1 China January inflation plunges to 0.8% (Straits Times) China’s inflation plunged to 0.8 per cent in January, its lowest level for more than five years, official data showed. The rise in the consumer price index (CPI) was sharply down from the 1.5 per cent recorded in December, according to figures provided by the National Bureau of Statistics (NBS).
The CPI figure reinforces signs of persistent weakness in the economy and broadens the scope for further stimulus steps by the central bank to ward off deflationary risks. Analysts had expected annual consumer inflation to be 1.0 percent in January, compared with 1.5 per cent in December.
2 India GDP formula baffles experts (BBC) The Indian economy grew by 7.5% between October and December compared with the same period a year earlier, official figures say. But there was confusion regarding the statistics after the way in which the gross domestic product (GDP) figure was calculated was changed. Economists warned the figures needed to be treated with caution.

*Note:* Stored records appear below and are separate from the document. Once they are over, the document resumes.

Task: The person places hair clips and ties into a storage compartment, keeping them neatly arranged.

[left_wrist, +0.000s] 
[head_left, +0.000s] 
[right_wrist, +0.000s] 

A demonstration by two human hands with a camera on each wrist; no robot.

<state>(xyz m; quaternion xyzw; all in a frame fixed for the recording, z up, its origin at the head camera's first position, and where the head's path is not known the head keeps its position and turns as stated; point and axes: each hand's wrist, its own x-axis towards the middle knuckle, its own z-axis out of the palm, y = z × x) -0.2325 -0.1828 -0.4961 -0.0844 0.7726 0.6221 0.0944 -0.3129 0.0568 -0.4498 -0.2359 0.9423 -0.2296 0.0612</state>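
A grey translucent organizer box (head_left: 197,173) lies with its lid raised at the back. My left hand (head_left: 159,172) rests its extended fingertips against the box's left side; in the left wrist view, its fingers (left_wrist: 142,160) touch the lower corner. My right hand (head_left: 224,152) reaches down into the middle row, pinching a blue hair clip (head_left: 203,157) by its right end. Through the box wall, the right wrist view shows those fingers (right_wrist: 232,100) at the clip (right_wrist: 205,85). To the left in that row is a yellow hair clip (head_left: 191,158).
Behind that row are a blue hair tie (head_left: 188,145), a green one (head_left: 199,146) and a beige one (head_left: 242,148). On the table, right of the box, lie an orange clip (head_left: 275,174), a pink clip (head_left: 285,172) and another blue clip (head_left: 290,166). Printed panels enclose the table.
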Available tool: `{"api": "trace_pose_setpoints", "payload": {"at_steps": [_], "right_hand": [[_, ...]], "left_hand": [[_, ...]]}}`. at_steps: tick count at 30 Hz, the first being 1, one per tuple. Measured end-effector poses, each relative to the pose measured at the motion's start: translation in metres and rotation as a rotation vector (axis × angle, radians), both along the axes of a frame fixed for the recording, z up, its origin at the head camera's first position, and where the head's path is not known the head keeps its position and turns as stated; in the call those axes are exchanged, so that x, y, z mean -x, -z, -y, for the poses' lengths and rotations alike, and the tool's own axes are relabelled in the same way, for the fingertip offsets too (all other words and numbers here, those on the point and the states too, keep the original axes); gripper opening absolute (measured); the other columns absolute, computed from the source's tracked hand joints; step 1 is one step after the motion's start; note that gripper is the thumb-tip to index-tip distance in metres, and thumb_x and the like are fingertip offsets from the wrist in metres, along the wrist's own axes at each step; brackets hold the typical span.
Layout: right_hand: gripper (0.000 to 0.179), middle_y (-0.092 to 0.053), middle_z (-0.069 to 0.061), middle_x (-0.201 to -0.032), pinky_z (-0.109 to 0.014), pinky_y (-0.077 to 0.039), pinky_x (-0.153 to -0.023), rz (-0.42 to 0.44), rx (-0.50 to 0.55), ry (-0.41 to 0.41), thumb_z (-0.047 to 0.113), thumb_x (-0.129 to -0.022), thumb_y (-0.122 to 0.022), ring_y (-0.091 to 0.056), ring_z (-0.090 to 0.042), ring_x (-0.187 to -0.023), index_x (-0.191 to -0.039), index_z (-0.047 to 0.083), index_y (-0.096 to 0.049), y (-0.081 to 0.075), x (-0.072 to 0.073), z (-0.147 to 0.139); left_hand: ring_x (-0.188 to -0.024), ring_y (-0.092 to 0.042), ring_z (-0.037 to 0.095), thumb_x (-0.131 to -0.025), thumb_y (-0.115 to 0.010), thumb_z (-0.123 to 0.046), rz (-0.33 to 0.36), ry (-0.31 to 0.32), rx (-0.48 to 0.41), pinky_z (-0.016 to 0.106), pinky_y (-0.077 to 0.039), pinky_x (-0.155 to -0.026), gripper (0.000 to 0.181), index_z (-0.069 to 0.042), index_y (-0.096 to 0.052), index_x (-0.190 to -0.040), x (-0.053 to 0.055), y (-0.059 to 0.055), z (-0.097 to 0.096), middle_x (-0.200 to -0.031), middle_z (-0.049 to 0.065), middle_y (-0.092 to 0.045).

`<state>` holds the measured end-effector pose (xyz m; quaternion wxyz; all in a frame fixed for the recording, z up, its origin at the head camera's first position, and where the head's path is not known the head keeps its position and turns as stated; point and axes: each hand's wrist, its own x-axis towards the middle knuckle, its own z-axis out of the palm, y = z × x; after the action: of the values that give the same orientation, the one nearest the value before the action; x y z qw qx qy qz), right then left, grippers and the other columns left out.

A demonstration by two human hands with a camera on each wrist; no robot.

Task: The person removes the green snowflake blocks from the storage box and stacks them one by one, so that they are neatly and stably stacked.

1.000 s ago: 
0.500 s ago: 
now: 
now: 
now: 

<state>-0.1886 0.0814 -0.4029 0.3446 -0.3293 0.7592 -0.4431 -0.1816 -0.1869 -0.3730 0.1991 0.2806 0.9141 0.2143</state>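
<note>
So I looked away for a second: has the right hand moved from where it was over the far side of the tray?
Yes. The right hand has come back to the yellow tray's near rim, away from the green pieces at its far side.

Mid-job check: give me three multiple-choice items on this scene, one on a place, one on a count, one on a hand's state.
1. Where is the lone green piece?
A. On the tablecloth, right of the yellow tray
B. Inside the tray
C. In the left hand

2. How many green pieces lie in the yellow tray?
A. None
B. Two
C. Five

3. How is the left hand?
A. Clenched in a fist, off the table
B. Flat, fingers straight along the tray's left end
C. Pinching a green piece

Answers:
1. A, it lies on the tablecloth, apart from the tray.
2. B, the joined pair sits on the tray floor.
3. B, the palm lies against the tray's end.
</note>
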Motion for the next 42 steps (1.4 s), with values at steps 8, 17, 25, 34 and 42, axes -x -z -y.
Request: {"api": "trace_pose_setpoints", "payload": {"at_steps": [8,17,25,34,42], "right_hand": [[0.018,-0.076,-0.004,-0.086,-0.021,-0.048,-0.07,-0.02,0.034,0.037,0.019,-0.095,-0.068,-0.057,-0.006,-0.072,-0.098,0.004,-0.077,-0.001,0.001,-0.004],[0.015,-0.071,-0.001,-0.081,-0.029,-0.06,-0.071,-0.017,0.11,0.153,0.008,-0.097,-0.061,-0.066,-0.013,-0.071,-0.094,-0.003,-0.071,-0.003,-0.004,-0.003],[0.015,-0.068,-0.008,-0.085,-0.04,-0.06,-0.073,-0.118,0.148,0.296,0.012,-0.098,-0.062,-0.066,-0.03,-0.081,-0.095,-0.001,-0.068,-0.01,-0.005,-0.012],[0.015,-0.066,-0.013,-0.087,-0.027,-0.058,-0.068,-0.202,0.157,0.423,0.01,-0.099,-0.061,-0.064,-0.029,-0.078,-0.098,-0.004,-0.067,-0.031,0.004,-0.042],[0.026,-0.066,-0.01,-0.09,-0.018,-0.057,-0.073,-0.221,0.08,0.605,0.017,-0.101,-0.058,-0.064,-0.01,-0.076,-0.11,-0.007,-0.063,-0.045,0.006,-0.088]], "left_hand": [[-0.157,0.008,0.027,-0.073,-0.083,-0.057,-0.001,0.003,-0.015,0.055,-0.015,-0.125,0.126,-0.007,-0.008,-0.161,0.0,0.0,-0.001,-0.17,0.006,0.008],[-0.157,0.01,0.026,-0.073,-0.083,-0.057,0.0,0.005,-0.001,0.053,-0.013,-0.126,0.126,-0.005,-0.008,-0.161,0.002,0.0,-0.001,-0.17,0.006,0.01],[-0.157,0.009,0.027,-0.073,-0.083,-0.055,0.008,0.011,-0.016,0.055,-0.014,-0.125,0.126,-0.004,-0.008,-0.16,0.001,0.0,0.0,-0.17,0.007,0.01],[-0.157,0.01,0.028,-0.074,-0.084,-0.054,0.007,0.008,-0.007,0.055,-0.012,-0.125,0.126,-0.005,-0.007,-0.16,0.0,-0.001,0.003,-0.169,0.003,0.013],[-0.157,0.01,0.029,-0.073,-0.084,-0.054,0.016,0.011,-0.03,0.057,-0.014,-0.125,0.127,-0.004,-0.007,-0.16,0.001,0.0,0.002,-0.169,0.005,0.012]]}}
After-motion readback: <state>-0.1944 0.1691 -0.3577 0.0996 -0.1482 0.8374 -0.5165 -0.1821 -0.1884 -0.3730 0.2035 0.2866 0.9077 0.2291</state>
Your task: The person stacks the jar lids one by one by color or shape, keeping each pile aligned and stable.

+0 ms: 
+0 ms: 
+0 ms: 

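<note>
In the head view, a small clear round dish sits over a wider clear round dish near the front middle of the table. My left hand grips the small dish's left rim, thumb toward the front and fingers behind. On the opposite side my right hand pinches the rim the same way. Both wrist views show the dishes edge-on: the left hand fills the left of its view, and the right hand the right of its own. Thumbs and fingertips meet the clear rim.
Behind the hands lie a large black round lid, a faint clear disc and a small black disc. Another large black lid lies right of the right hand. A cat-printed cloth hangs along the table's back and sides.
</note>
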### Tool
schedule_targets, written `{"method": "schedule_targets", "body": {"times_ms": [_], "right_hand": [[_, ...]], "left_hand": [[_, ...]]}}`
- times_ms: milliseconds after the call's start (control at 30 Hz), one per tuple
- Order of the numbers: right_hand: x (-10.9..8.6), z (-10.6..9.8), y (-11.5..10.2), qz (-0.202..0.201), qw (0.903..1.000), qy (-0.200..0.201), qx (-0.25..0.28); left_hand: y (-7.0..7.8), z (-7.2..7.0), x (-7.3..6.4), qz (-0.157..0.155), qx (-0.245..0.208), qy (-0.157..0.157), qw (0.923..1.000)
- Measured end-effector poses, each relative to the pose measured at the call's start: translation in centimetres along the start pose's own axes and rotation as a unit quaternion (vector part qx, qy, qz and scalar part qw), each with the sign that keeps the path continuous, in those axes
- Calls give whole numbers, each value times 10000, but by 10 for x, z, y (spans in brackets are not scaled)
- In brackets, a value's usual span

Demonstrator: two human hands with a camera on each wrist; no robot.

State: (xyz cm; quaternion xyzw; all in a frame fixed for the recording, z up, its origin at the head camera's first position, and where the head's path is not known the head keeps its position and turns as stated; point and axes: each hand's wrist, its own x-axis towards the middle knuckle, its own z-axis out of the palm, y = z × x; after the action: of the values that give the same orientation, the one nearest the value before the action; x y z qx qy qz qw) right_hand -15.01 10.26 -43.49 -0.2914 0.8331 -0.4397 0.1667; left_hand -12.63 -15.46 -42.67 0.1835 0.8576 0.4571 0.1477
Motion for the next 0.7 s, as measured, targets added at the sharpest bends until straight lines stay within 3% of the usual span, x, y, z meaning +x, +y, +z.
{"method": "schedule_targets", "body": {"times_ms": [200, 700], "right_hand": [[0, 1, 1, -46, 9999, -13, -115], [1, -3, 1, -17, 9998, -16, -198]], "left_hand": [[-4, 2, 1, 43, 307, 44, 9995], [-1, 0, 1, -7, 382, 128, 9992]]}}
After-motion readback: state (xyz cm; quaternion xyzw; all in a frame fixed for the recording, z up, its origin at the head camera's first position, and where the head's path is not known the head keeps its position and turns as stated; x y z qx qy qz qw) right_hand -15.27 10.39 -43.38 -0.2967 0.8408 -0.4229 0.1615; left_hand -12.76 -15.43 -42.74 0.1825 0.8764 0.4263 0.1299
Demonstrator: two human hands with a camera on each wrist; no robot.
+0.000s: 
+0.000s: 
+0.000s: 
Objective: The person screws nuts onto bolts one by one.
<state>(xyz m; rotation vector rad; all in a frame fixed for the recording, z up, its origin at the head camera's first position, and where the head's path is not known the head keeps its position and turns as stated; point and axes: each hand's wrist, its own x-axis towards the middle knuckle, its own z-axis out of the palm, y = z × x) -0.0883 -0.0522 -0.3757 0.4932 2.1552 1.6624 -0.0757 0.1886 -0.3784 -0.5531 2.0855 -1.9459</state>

The country’s new way of calculating GDP has baffled analysts since its release last month. India said the new formula is closer to international standards. But analysts say the new data does not correlate with other economic indicators, including industrial and factory production.
Some economists have said the latest figures should be “taken with a pinch of salt” and expressed scepticism over the figures at a time when India’s central bank has been talking about a slowdown. Jyotinder Kaul, principal economist at HDFC Bank, also questioned the “credibility” of the numbers.
India was believed to be in the midst of the worst economic slowdown since the 1980s with below 5% growth, a level that was considered to be too low to generate jobs for millions of young people. Indian Prime Minister Narendra Modi won last year’s general elections on a promise to reform and revive the economy and attract much-needed foreign investment. Optimism has grown, but the country is yet to see any of the big bang reforms Modi promised to revive the economy.
3 How Twitter predicts heart disease (Kristen V Brown in San Francisco Chronicle) New research from the University of Pennsylvania suggests that analyzing tweets on the social network can provide better insight into the prevalence of coronary heart disease in a community than many more traditional methods of prediction than factors such as smoking, diabetes and obesity — combined.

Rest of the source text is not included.